● **TASK**: Set the material down again exactly, line by line, skipping each picture.

= Beginning of Section =

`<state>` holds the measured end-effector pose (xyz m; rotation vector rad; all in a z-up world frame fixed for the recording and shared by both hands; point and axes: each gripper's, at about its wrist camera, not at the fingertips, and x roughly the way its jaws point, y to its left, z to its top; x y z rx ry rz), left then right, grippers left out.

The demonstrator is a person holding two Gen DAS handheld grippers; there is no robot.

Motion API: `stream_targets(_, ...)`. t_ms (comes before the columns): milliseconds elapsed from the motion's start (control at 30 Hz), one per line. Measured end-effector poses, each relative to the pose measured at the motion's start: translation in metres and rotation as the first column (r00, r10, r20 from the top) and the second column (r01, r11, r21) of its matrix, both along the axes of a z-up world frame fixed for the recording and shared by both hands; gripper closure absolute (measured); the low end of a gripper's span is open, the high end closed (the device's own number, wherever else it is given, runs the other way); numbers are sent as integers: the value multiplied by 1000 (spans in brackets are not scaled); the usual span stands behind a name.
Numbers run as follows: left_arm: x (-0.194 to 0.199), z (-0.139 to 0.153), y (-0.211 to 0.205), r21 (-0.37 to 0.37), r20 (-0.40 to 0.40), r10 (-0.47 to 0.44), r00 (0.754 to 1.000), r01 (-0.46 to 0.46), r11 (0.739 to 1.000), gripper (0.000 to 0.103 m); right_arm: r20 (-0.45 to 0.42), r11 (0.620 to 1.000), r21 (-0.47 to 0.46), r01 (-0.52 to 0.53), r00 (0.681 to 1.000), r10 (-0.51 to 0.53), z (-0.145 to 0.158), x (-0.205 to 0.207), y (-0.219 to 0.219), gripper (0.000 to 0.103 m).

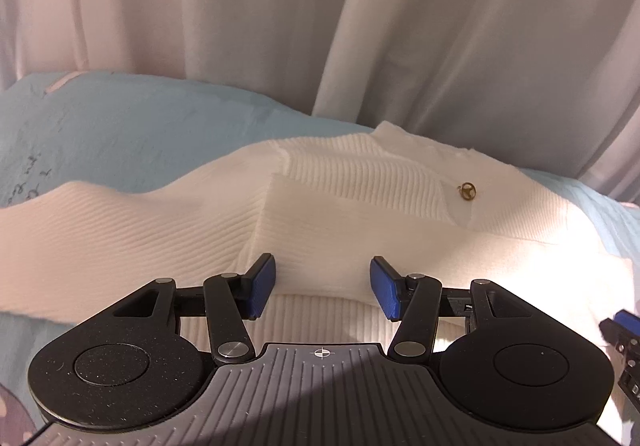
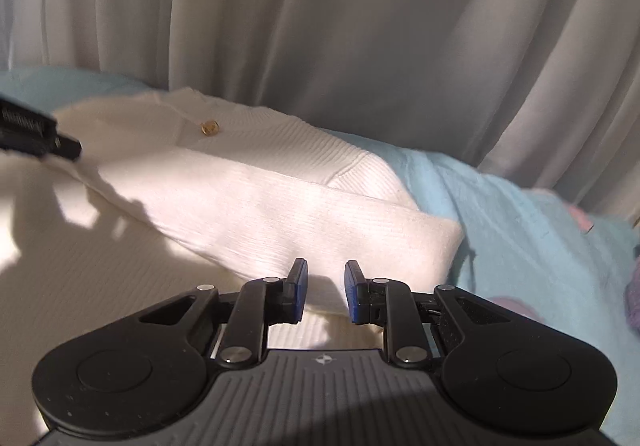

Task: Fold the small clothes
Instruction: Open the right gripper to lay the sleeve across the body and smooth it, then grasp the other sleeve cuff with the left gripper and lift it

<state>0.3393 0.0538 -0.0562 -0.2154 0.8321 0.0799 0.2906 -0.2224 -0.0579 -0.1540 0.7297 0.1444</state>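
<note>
A white ribbed knit garment (image 1: 344,206) with a small gold button (image 1: 467,191) lies on a light blue blanket (image 1: 132,126). One sleeve is folded across its body. My left gripper (image 1: 323,286) is open and empty, its blue pads just over the garment's near part. In the right wrist view the same garment (image 2: 256,198) shows with its button (image 2: 209,127). My right gripper (image 2: 326,288) is partly open and empty, low over the folded edge near the garment's right side. The left gripper's body (image 2: 36,134) shows at the left edge.
A white pleated curtain (image 1: 320,18) hangs right behind the bed. The blue blanket (image 2: 520,230) spreads to the right, with pink and purple patches (image 2: 580,218) near its far right. The right gripper's tip (image 1: 624,330) shows at the right edge of the left wrist view.
</note>
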Motion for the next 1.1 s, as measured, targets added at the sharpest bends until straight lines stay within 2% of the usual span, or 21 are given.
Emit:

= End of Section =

● **OUTPUT OF THE TASK**:
`<state>` holds the measured end-effector pose (xyz m; rotation vector rad; all in a z-up world frame fixed for the recording and shared by both hands; point and axes: each gripper's, at about its wrist camera, not at the fingertips, and x roughly the way its jaws point, y to its left, z to its top; x y z rx ry rz), left then right, grippers left out.

The demonstrator is a person holding two Gen DAS handheld grippers; there is no robot.

Motion API: `stream_targets(_, ...)`. t_ms (comes before the columns): milliseconds elapsed from the motion's start (control at 30 Hz), one per line. Measured end-effector poses, each relative to the pose measured at the motion's start: translation in metres and rotation as the first column (r00, r10, r20 from the top) and the second column (r01, r11, r21) of its matrix, both along the axes of a z-up world frame fixed for the recording and shared by both hands; gripper closure absolute (measured); the low end of a gripper's span is open, the high end closed (the device's own number, wherever else it is given, runs the other way); numbers are sent as integers: the value multiplied by 1000 (spans in brackets are not scaled); the usual span stands behind a name.
Numbers run as follows: left_arm: x (-0.194 to 0.199), z (-0.139 to 0.153), y (-0.211 to 0.205), r21 (-0.37 to 0.37), r20 (-0.40 to 0.40), r10 (-0.47 to 0.44), r00 (0.754 to 1.000), r01 (-0.46 to 0.46), r11 (0.739 to 1.000), gripper (0.000 to 0.103 m); right_arm: r20 (-0.45 to 0.42), r11 (0.620 to 1.000), r21 (-0.47 to 0.46), r01 (-0.52 to 0.53), r00 (0.681 to 1.000), r10 (-0.51 to 0.53), z (-0.145 to 0.158), x (-0.205 to 0.207), y (-0.219 to 0.219), gripper (0.000 to 0.103 m).


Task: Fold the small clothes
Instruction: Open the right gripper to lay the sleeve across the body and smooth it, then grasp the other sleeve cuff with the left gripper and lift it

<state>0.3393 0.0538 -0.0562 -0.2154 0.8321 0.0799 0.2906 -0.2224 -0.0579 -0.1540 0.7297 0.1444</state>
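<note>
A white ribbed knit garment (image 1: 344,206) with a small gold button (image 1: 467,191) lies on a light blue blanket (image 1: 132,126). One sleeve is folded across its body. My left gripper (image 1: 323,286) is open and empty, its blue pads just over the garment's near part. In the right wrist view the same garment (image 2: 256,198) shows with its button (image 2: 209,127). My right gripper (image 2: 326,288) is partly open and empty, low over the folded edge near the garment's right side. The left gripper's body (image 2: 36,134) shows at the left edge.
A white pleated curtain (image 1: 320,18) hangs right behind the bed. The blue blanket (image 2: 520,230) spreads to the right, with pink and purple patches (image 2: 580,218) near its far right. The right gripper's tip (image 1: 624,330) shows at the right edge of the left wrist view.
</note>
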Motion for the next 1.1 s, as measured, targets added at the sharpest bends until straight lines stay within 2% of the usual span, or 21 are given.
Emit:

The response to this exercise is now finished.